**Exercise goal:** Repeat the listing exactly as given, omitting every image.
# # # # # # #
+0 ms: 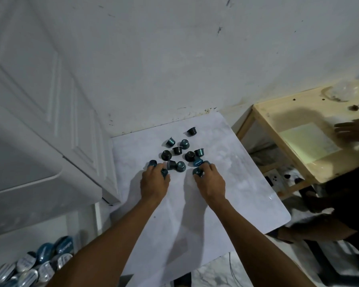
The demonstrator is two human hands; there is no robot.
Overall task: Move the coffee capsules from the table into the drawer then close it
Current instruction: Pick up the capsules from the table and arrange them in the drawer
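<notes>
— Both hands work the pile at once in the head view; the left hand (153, 183) has its fingers curled shut around a teal capsule (164, 172), with another capsule (152, 163) just at its fingertips; the right hand (210, 182) is likewise closed over a cluster of capsules (198, 171).

— How should the gathering go?

— Take a few per fist and no more, I'd say; the capsules are small and smooth and would likely slip out of a crowded grip; the loose capsules (177, 150) left on the white table (247, 183) lie every way up, one stray (192, 131) well apart toward the wall.

— And the drawer?

— Bottom left, the drawer (35, 264) seems open and already holds foil-topped capsules, though it is dim and half cut off, so I can't swear to its edges; the forearms cross above it.

— Anything in the way?

— A white panelled door (39, 96) stands beside the table; another person's hand (352, 129) rests on the wooden side table (282, 112), well clear of the path.
</notes>
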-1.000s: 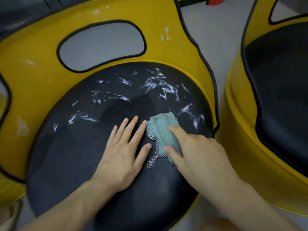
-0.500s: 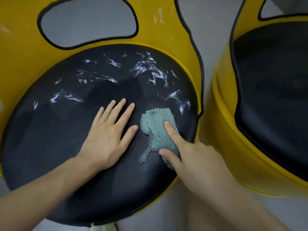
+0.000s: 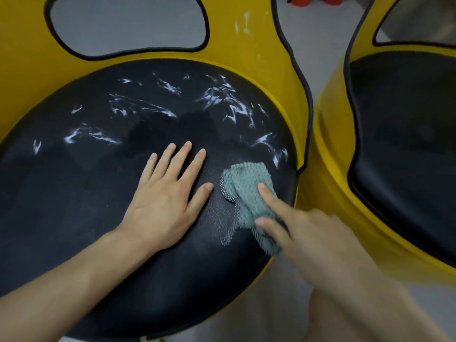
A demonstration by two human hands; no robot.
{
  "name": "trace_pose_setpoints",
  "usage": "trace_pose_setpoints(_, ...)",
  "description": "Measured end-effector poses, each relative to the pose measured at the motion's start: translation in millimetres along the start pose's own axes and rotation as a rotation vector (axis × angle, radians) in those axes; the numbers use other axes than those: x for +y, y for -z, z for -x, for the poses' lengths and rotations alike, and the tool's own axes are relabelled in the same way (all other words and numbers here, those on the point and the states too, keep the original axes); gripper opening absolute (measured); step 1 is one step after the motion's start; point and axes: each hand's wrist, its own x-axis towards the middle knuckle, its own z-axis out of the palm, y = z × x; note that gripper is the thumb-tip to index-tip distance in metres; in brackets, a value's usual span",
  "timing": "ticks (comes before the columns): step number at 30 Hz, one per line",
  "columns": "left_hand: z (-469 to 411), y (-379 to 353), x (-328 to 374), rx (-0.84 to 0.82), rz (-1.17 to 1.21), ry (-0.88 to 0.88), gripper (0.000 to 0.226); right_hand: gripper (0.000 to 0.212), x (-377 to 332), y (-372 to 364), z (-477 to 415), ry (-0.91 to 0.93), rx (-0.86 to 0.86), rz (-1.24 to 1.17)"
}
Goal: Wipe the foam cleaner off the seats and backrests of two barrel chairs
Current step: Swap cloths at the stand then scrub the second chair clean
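Observation:
The left barrel chair has a round black seat (image 3: 74,206) and a yellow backrest (image 3: 251,53). White foam streaks (image 3: 222,97) lie across the far half of the seat, and a few marks (image 3: 243,23) show on the backrest. My left hand (image 3: 165,198) rests flat on the middle of the seat, fingers straight. My right hand (image 3: 308,233) pinches a teal knitted cloth (image 3: 246,183) between forefinger and thumb and presses it on the seat near its right edge. The second chair's black seat (image 3: 407,144) at the right shows no foam.
The second chair's yellow barrel wall (image 3: 328,169) stands close beside the first, with a narrow gap of grey floor (image 3: 328,21) between them. A red object (image 3: 298,0) sits on the floor at the top edge. The backrest has a cut-out opening (image 3: 128,23).
My right hand has slid the cloth rightward toward the seat's right edge, away from my left hand. My left hand stays flat on the seat. The view has shifted slightly.

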Motion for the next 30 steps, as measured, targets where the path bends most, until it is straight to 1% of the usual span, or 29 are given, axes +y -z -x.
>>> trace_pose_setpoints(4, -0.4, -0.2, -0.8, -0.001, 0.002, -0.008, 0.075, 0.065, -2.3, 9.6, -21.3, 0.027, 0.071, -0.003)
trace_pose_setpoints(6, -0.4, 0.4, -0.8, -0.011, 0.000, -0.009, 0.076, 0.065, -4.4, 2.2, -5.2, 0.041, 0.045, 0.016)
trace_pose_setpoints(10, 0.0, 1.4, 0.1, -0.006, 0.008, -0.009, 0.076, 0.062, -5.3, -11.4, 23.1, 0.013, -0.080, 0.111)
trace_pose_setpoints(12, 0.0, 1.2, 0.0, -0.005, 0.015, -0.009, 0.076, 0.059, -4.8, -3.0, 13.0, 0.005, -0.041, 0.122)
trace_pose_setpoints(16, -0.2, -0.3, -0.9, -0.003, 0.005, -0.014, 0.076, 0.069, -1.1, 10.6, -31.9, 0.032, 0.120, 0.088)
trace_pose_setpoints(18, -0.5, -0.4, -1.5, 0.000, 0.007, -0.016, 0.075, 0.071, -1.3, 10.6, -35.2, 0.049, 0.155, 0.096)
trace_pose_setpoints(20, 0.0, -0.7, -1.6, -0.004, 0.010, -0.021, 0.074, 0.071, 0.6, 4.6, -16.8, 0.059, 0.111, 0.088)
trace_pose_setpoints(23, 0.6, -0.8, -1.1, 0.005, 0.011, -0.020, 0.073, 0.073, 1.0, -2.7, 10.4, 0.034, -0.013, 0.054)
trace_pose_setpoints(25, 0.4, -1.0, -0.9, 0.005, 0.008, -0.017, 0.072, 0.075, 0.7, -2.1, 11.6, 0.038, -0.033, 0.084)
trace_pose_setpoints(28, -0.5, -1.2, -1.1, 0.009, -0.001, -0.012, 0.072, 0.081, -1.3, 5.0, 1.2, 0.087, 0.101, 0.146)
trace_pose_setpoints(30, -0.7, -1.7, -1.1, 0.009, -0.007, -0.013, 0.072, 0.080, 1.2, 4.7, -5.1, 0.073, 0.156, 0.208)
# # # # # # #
**Response area:**
+0 ms: 
The demonstrator is two human hands; there is no robot.
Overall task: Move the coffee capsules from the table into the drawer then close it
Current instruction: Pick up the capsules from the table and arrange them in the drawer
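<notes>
— Both hands work the pile at once in the head view; the left hand (153, 183) has its fingers curled shut around a teal capsule (164, 172), with another capsule (152, 163) just at its fingertips; the right hand (210, 182) is likewise closed over a cluster of capsules (198, 171).

— How should the gathering go?

— Take a few per fist and no more, I'd say; the capsules are small and smooth and would likely slip out of a crowded grip; the loose capsules (177, 150) left on the white table (247, 183) lie every way up, one stray (192, 131) well apart toward the wall.

— And the drawer?

— Bottom left, the drawer (35, 264) seems open and already holds foil-topped capsules, though it is dim and half cut off, so I can't swear to its edges; the forearms cross above it.

— Anything in the way?

— A white panelled door (39, 96) stands beside the table; another person's hand (352, 129) rests on the wooden side table (282, 112), well clear of the path.
</notes>
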-1.000s: 
-0.500s: 
+0.000s: 
A demonstration by two human hands; no robot.
{
  "name": "trace_pose_setpoints",
  "usage": "trace_pose_setpoints(_, ...)",
  "description": "Measured end-effector poses, each relative to the pose measured at the motion's start: translation in millimetres along the start pose's own axes and rotation as a rotation vector (axis × angle, radians) in those axes; the numbers use other axes than those: x for +y, y for -z, z for -x, for the poses' lengths and rotations alike, and the tool's own axes are relabelled in the same way (all other words and numbers here, those on the point and the states too, keep the original axes); gripper opening absolute (measured); step 1 is one step after the motion's start; point and axes: each hand's wrist, its own x-axis towards the middle knuckle, its own z-axis out of the palm, y = z × x; note that gripper is the thumb-tip to index-tip distance in metres; in brackets, a value's usual span",
  "timing": "ticks (comes before the columns): step number at 30 Hz, one per line",
  "columns": "left_hand: z (-469 to 411), y (-379 to 353), x (-328 to 374), rx (-0.84 to 0.82), rz (-1.17 to 1.21), ry (-0.88 to 0.88), gripper (0.000 to 0.226); right_hand: gripper (0.000 to 0.212), x (-377 to 332), y (-372 to 364), z (-477 to 415), ry (-0.91 to 0.93), rx (-0.86 to 0.86), rz (-1.24 to 1.17)"
}
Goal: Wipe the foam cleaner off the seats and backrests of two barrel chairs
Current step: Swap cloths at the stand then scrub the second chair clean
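Observation:
The left barrel chair has a round black seat (image 3: 74,206) and a yellow backrest (image 3: 251,53). White foam streaks (image 3: 222,97) lie across the far half of the seat, and a few marks (image 3: 243,23) show on the backrest. My left hand (image 3: 165,198) rests flat on the middle of the seat, fingers straight. My right hand (image 3: 308,233) pinches a teal knitted cloth (image 3: 246,183) between forefinger and thumb and presses it on the seat near its right edge. The second chair's black seat (image 3: 407,144) at the right shows no foam.
The second chair's yellow barrel wall (image 3: 328,169) stands close beside the first, with a narrow gap of grey floor (image 3: 328,21) between them. A red object (image 3: 298,0) sits on the floor at the top edge. The backrest has a cut-out opening (image 3: 128,23).
My right hand has slid the cloth rightward toward the seat's right edge, away from my left hand. My left hand stays flat on the seat. The view has shifted slightly.
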
Motion for the next 30 steps, as measured, targets where the path bends most, until it is straight to 1% of the usual span, or 29 are given, axes +y -z -x.
>>> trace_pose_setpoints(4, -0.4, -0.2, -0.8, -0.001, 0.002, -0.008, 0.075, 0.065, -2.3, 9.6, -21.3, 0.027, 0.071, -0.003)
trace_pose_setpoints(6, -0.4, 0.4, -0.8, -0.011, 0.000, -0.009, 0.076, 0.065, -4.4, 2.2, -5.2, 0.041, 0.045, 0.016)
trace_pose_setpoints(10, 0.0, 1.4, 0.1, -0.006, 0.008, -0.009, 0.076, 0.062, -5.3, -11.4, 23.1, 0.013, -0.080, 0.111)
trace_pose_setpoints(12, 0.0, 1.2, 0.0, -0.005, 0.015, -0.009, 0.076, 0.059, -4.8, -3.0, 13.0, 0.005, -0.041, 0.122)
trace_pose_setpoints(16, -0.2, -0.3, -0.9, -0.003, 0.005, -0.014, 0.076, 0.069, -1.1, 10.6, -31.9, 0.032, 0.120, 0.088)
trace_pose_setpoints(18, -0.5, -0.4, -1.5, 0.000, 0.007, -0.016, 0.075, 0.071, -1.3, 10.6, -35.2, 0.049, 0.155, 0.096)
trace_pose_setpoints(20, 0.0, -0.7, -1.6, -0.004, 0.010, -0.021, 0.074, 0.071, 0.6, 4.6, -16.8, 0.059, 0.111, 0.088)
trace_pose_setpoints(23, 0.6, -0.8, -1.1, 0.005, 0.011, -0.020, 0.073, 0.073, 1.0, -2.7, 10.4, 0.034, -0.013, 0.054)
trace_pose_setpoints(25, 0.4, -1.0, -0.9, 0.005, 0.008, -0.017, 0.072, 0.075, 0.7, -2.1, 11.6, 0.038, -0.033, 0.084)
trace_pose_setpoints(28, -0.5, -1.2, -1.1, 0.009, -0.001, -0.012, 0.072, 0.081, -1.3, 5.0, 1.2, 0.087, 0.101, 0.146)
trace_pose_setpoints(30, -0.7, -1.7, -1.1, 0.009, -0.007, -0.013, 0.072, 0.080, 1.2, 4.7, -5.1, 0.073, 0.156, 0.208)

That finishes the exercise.